* **What you will do**:
Show every line of the records below that contains the word "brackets".

* **Record set**:

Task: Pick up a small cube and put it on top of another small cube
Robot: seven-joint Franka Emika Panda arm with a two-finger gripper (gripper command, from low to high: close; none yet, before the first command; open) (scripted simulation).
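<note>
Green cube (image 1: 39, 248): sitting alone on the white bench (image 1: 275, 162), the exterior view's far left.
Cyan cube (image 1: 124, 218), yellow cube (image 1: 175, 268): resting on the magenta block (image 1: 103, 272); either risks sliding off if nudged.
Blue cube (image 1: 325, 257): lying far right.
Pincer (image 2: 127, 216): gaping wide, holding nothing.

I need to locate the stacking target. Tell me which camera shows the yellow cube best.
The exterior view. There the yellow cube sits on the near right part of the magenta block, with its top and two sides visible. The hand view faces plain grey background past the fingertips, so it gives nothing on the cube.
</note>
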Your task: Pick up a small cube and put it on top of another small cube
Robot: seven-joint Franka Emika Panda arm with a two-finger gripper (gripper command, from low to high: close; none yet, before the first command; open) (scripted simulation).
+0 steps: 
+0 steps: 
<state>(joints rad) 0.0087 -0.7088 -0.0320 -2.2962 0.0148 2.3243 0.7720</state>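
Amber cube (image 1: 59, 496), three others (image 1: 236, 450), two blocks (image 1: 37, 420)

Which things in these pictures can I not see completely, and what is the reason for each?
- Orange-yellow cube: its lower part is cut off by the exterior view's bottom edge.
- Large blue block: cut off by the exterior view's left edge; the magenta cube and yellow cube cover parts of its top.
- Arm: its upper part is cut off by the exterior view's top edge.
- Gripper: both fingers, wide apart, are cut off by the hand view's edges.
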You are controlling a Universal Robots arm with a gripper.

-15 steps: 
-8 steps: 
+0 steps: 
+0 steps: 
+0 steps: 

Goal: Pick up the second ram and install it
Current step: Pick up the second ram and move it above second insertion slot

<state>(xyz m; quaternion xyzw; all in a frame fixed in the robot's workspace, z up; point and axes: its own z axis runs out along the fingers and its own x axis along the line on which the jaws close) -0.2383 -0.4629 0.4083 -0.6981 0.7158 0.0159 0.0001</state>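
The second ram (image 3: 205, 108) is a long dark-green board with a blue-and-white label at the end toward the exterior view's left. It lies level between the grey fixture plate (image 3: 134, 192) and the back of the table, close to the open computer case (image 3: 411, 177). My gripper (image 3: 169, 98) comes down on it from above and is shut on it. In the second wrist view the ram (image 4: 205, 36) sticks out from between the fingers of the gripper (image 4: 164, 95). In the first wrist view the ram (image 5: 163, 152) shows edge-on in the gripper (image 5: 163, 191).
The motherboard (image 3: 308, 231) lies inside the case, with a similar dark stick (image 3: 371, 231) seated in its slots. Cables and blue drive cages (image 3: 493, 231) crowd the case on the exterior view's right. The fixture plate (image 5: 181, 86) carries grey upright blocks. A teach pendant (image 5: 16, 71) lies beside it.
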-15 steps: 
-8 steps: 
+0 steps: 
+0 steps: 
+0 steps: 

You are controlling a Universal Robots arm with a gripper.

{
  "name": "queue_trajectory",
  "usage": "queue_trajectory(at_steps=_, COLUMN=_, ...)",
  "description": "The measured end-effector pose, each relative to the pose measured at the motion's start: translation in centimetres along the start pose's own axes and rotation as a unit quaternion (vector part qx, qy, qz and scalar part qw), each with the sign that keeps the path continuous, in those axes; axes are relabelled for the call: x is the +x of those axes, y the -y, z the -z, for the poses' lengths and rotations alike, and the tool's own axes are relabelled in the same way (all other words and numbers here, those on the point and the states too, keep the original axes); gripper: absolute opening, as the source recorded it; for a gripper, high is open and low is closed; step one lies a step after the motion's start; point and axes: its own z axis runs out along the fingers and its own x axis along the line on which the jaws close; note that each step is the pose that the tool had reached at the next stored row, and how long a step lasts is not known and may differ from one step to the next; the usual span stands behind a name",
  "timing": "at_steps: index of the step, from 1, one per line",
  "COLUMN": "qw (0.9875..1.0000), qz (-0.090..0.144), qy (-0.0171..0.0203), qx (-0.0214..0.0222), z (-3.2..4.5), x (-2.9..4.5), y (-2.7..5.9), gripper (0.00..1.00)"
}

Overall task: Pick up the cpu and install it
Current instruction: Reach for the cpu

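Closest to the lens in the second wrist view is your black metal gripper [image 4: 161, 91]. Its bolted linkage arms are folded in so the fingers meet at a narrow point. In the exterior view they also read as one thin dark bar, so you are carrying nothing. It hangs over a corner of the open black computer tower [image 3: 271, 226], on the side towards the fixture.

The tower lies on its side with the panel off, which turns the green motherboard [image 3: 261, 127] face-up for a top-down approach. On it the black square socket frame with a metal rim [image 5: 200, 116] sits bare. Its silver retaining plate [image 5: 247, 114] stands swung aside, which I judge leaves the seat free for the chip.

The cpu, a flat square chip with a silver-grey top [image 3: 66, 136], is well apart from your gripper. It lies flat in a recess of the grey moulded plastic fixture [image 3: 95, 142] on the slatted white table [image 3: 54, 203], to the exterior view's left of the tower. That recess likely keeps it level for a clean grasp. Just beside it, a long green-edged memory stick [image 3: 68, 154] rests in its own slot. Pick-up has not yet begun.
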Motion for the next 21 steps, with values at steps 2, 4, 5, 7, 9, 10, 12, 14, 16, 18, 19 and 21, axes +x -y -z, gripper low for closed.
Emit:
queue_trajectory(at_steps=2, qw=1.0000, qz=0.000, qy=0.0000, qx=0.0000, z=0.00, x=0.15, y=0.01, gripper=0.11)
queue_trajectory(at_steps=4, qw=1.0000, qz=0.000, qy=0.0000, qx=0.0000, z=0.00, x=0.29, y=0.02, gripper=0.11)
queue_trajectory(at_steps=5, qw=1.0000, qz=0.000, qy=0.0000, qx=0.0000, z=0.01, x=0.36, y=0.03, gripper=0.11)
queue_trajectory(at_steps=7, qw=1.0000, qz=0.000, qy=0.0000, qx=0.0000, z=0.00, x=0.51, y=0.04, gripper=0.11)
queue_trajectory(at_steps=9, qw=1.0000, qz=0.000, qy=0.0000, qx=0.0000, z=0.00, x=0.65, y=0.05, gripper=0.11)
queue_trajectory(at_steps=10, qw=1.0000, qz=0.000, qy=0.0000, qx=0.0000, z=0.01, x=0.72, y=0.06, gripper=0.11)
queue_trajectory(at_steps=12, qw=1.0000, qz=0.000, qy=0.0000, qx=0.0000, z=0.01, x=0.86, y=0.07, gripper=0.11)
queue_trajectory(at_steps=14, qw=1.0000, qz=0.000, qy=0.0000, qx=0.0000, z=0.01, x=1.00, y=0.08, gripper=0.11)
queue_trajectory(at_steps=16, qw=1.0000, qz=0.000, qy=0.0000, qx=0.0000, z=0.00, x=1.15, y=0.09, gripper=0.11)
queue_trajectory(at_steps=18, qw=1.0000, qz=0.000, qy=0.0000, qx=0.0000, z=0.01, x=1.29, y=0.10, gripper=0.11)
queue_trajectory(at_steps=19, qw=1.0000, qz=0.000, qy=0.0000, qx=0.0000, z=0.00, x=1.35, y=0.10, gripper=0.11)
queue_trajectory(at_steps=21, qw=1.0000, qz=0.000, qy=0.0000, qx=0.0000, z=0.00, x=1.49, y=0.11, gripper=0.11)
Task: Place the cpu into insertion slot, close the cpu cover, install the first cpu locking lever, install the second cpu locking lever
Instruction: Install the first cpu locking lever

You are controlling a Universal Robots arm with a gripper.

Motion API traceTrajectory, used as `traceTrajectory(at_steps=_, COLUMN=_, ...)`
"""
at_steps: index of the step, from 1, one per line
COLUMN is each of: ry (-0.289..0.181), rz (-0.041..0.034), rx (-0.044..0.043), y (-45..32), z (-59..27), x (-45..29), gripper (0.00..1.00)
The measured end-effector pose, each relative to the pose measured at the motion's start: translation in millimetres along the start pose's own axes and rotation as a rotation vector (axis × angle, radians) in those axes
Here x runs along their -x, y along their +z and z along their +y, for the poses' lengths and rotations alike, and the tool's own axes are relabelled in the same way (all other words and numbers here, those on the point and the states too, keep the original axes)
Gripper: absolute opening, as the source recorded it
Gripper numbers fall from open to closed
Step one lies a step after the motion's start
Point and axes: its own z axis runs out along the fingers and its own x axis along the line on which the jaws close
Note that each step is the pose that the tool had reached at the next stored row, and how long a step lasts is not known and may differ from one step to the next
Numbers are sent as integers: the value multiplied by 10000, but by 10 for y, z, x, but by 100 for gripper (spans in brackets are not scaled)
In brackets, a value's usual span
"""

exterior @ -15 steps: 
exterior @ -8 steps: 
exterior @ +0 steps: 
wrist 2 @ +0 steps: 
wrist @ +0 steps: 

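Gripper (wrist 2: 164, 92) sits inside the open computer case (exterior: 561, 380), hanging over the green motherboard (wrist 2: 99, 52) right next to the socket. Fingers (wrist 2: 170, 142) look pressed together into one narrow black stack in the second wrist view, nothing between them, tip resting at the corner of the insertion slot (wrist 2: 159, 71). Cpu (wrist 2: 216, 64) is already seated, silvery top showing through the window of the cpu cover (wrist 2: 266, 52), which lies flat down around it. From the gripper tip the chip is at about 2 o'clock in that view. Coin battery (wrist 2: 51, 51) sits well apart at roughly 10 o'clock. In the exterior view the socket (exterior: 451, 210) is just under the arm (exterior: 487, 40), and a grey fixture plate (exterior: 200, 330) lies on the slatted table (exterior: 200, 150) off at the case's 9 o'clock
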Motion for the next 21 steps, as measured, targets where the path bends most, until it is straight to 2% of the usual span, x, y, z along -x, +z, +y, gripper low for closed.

* **Expected answer**:
Numbers are sent as integers: the value multiplied by 10000, but by 10 for y, z, x, but by 100 for gripper (spans in brackets are not scaled)
In brackets, a value's usual span

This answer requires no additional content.